# TASK GOAL
Exact transcription, pictures omitted: reproduce the listing below.

# PROVIDED DATA

*-*-*

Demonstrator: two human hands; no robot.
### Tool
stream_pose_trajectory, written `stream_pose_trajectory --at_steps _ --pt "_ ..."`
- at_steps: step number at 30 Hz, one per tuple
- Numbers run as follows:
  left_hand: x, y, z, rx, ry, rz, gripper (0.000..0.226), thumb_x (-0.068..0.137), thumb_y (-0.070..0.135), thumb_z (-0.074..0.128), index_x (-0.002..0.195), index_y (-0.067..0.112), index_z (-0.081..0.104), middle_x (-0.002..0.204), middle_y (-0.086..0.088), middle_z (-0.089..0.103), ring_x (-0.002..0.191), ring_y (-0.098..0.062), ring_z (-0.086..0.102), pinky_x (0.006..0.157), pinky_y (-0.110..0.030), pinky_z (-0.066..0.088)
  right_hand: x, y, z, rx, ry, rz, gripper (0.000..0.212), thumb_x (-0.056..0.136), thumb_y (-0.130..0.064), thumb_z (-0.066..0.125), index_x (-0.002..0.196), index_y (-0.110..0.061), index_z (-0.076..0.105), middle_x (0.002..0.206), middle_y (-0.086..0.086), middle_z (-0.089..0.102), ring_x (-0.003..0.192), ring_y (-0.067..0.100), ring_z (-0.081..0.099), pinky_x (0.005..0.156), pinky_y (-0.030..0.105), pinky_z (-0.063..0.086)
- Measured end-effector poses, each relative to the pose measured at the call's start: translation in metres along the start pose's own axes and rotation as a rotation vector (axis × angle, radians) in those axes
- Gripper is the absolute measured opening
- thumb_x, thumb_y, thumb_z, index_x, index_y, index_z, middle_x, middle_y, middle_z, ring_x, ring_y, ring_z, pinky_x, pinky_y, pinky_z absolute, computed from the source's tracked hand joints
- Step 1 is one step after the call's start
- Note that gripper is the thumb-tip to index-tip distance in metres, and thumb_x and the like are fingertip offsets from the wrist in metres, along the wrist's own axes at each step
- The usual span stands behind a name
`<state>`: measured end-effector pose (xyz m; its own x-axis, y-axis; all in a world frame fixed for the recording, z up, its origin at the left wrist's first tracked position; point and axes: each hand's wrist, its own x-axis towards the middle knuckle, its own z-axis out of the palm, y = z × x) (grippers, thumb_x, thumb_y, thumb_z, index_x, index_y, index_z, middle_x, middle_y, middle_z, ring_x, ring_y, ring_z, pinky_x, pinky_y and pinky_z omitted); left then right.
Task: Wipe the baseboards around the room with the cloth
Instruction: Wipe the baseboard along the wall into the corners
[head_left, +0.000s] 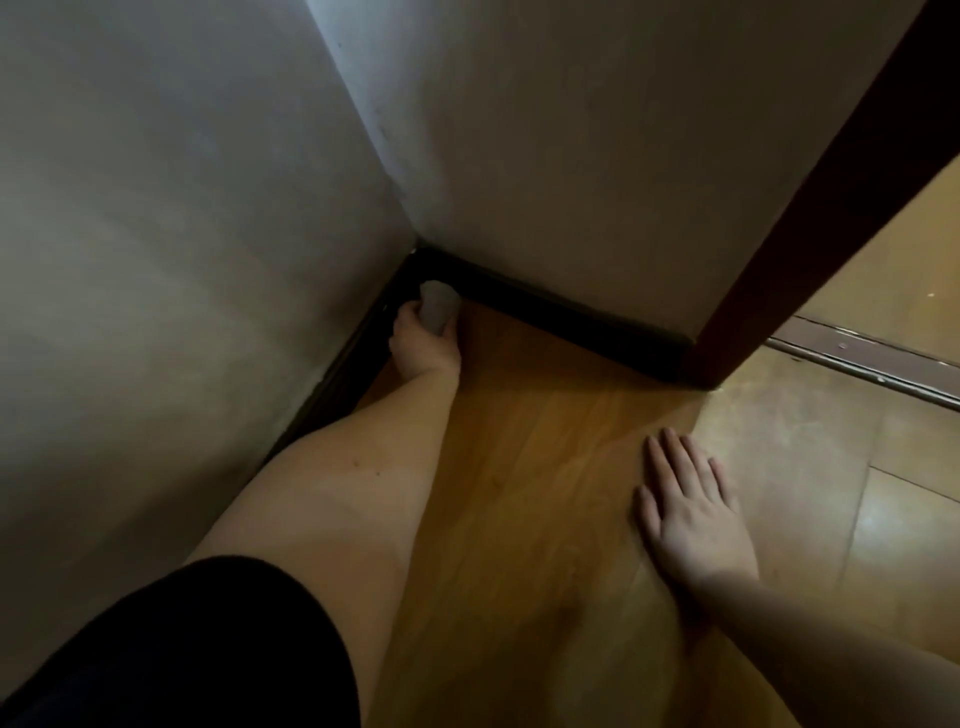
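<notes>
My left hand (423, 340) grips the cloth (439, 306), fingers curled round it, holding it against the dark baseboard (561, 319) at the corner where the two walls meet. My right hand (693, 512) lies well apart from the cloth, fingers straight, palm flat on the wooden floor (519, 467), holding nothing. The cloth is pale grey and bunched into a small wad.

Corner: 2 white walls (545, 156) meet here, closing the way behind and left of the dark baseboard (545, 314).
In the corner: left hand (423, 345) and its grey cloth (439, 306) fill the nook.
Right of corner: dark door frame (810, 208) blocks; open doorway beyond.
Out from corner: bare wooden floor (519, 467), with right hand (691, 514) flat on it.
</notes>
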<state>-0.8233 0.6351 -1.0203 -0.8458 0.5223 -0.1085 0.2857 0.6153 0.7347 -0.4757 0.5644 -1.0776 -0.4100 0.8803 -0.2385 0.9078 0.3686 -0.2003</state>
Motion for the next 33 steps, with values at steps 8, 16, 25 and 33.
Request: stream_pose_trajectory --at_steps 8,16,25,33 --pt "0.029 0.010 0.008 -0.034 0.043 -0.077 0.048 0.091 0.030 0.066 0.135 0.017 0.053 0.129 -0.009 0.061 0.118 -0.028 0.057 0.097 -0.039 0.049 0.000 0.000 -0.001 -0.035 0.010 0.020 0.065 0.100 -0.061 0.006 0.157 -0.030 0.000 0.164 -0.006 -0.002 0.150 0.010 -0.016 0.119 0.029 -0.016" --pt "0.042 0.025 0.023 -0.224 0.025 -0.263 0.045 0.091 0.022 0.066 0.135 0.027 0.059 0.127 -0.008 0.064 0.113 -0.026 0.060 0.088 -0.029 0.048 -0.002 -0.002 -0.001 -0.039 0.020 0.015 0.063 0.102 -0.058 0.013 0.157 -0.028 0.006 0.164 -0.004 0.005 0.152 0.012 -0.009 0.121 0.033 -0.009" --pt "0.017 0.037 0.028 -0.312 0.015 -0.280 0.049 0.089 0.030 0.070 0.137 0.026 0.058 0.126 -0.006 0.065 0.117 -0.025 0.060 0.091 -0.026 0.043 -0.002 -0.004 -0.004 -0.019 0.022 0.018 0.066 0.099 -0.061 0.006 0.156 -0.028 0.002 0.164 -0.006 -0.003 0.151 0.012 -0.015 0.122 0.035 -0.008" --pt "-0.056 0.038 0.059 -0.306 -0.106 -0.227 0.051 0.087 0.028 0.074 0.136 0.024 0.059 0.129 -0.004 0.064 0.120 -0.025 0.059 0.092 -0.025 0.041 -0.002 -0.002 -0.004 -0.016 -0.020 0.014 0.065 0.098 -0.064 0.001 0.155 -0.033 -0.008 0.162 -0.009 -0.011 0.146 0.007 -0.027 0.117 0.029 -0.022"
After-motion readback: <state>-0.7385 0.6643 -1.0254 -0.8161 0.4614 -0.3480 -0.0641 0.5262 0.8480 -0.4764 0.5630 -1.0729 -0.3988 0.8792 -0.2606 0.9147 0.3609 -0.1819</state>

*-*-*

# RESPONSE TO THE TASK
Demonstrator: two human hands; no robot.
### Tool
stream_pose_trajectory, written `stream_pose_trajectory --at_steps _ --pt "_ ..."`
- at_steps: step number at 30 Hz, one per tuple
- Numbers run as follows:
  left_hand: x, y, z, rx, ry, rz, gripper (0.000..0.226), thumb_x (-0.068..0.137), thumb_y (-0.070..0.135), thumb_z (-0.074..0.128), index_x (-0.002..0.195), index_y (-0.067..0.112), index_z (-0.081..0.104), middle_x (-0.002..0.204), middle_y (-0.086..0.088), middle_z (-0.089..0.103), ring_x (-0.002..0.191), ring_y (-0.098..0.062), ring_z (-0.086..0.102), pinky_x (0.006..0.157), pinky_y (-0.110..0.030), pinky_z (-0.066..0.088)
  right_hand: x, y, z, rx, ry, rz, gripper (0.000..0.212), thumb_x (-0.056..0.136), thumb_y (-0.130..0.064), thumb_z (-0.066..0.125), index_x (-0.002..0.196), index_y (-0.110..0.061), index_z (-0.076..0.105), middle_x (0.002..0.206), middle_y (-0.086..0.086), middle_z (-0.089..0.102), ring_x (-0.003..0.192), ring_y (-0.067..0.100), ring_z (-0.081..0.099), pinky_x (0.005..0.156), pinky_y (-0.030..0.105), pinky_z (-0.063..0.086)
- Measured end-effector poses, each relative to the pose measured at the call's start: translation in metres along the start pose's own axes and rotation as a rotation vector (axis × angle, radians) in those axes
- Gripper is the absolute measured opening
- thumb_x, thumb_y, thumb_z, index_x, index_y, index_z, middle_x, middle_y, middle_z, ring_x, ring_y, ring_z, pinky_x, pinky_y, pinky_z absolute, computed from the source's tracked hand joints
- Step 1 is one step after the call's start
- Note that gripper is the thumb-tip to index-tip distance in metres, and thumb_x and the like are fingertip offsets from the wrist in metres, along the wrist's own axes at each step
- The usual span stands behind a name
`<state>`: measured end-effector pose (xyz m; its own x-axis, y-axis; all in a world frame fixed for the recording, z up, its origin at the left wrist's first tracked position; point and axes: each hand's wrist, its own x-axis towards the middle knuckle, its own z-axis out of the palm, y = z × x) (grippers, thumb_x, thumb_y, thumb_z, index_x, index_y, index_z, middle_x, middle_y, middle_z, ring_x, ring_y, ring_z, pinky_x, pinky_y and pinky_z omitted); left then right.
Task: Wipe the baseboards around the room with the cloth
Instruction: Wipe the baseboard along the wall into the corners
[head_left, +0.000s] 
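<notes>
My left hand (423, 340) grips the cloth (439, 306), fingers curled round it, holding it against the dark baseboard (561, 319) at the corner where the two walls meet. My right hand (693, 512) lies well apart from the cloth, fingers straight, palm flat on the wooden floor (519, 467), holding nothing. The cloth is pale grey and bunched into a small wad.

Corner: 2 white walls (545, 156) meet here, closing the way behind and left of the dark baseboard (545, 314).
In the corner: left hand (423, 345) and its grey cloth (439, 306) fill the nook.
Right of corner: dark door frame (810, 208) blocks; open doorway beyond.
Out from corner: bare wooden floor (519, 467), with right hand (691, 514) flat on it.
</notes>
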<state>-0.8233 0.6351 -1.0203 -0.8458 0.5223 -0.1085 0.2857 0.6153 0.7347 -0.4757 0.5644 -1.0776 -0.4100 0.8803 -0.2385 0.9078 0.3686 -0.2003</state>
Motion for the next 33 steps, with values at steps 8, 16, 25 and 33.
Request: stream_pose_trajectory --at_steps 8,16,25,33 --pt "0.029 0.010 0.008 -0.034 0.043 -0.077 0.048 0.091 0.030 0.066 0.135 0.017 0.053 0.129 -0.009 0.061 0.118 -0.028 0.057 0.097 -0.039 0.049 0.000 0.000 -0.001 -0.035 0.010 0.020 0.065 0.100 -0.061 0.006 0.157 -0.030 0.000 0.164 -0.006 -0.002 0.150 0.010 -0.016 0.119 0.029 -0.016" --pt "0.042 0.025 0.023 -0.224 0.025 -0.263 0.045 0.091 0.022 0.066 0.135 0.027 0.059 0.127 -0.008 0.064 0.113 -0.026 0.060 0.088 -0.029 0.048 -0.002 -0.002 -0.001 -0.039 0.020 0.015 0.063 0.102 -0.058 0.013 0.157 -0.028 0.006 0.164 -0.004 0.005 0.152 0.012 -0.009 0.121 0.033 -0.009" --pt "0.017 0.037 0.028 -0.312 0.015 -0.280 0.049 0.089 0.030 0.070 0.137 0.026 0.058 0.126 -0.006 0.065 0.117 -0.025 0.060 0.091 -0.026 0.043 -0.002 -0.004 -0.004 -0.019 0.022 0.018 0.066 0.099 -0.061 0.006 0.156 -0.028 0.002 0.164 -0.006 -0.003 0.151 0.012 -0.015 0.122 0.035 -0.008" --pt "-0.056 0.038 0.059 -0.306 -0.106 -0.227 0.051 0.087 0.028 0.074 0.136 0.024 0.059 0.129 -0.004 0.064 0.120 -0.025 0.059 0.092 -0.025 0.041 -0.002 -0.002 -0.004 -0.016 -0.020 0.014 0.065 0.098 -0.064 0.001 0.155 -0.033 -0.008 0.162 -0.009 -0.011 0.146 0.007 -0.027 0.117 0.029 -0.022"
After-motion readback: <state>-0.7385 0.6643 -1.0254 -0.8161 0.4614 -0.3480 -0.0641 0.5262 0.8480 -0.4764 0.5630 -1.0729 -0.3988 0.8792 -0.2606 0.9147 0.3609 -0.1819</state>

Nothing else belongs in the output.